Bueno, por supuesto que sí, pero no podía evitarlo. Además, la intención era lo importante, no el pastel en sí. Aparte de eso, incluso trabajando desde cero con ingredientes suministrados por alguna diosa de la despensa, Meredith nunca habría podido igualar lo que Jemima era capaz de conseguir con harina, huevos y todo lo demás. De modo que, ¿para qué intentarlo? Después de todo no se trataba de un concurso. Era una amistad que necesitaba ser rescatada.
Abuela y nieta habían partido hacia su aventura con las nutrias, y el abuelo ya se había marchado a trabajar cuando Meredith acabó finalmente de cocinar el pastel. Había elegido hacerlo de chocolate con un baño también de chocolate. Le había quedado ligeramente inclinado hacia un lado y un poco hundido en el medio…, bueno, para eso estaba precisamente el baño que se le aplicaba al pastel, ¿verdad? Utilizado generosamente y con muchos toques decorativos servía para ocultar un montón de errores.

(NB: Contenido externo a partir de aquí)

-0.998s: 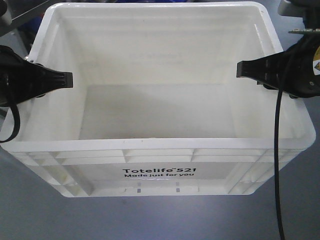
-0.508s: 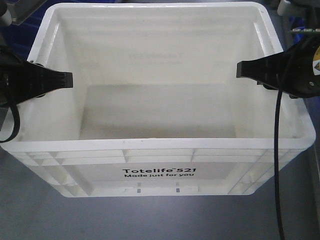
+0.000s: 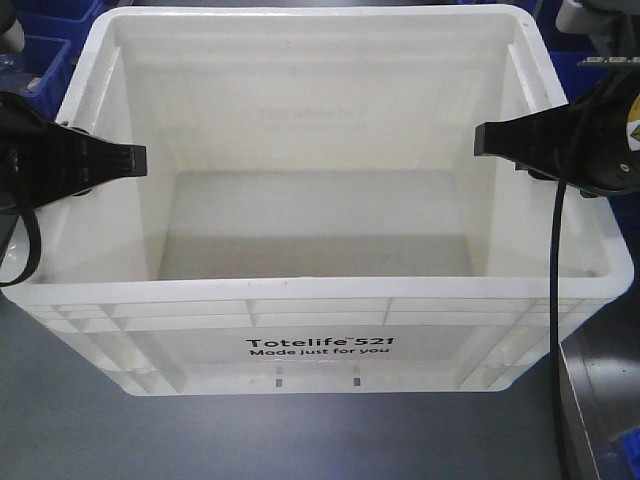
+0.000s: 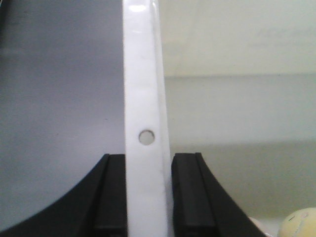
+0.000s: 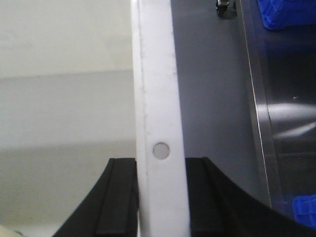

El calor que emitía el horno había elevado la temperatura en la cocina, de modo que Meredith decidió que debía ducharse otra vez antes de salir hacia Ringwood. Luego, como era su costumbre, se cubrió de los hombros a los pies con un caftán para disimular la naturaleza excesivamente delgada de su cuerpo, y llevó el pastel de chocolate al coche, donde lo depositó con mucho cuidado en el asiento del pasajero.
«Dios mío, qué calor», pensó. Aún no eran las diez y el día hervía. Había pensado que el calor se debía a que el horno había estado encendido mucho tiempo en la cocina, pero no era así. Bajó los cristales de las ventanillas, se instaló en el asiento que parecía crepitar y se puso en marcha. Tenía que sacar el pastel del coche lo antes posible, o sólo le quedaría un charco de chocolate.
El viaje a Ringwood no era demasiado largo, apenas un paseo por la A31 con el viento soplando a través de las ventanillas y su cinta de afirmación personal sonando a todo volumen. Una voz recitaba: «Yo soy y yo puedo, yo soy y yo puedo», y Meredith se concentró en este mantra. En verdad no creía que este tipo de cosas realmente funcionara, pero estaba decidida a remover cielo y tierra en pos de su carrera.
Un atasco de tráfico en la salida de Ringwood le recordó que era día de mercado. El centro de la ciudad estaría rebosante de gente, con los compradores avanzando en oleadas hacia la plaza del mercado, donde una vez por semana los pintorescos puestos se instalaban debajo de la torre neonormanda de la iglesia parroquial de San Pedro y San Pablo. Además de la gente que acudía a comprar habría turistas, ya que en esta época del año el New Forest estaba plagado de ellos, como cuervos alrededor de un animal muerto en la carretera: excursionistas, caminantes, ciclistas, fotógrafos aficionados y demás formas de entusiastas del aire libre.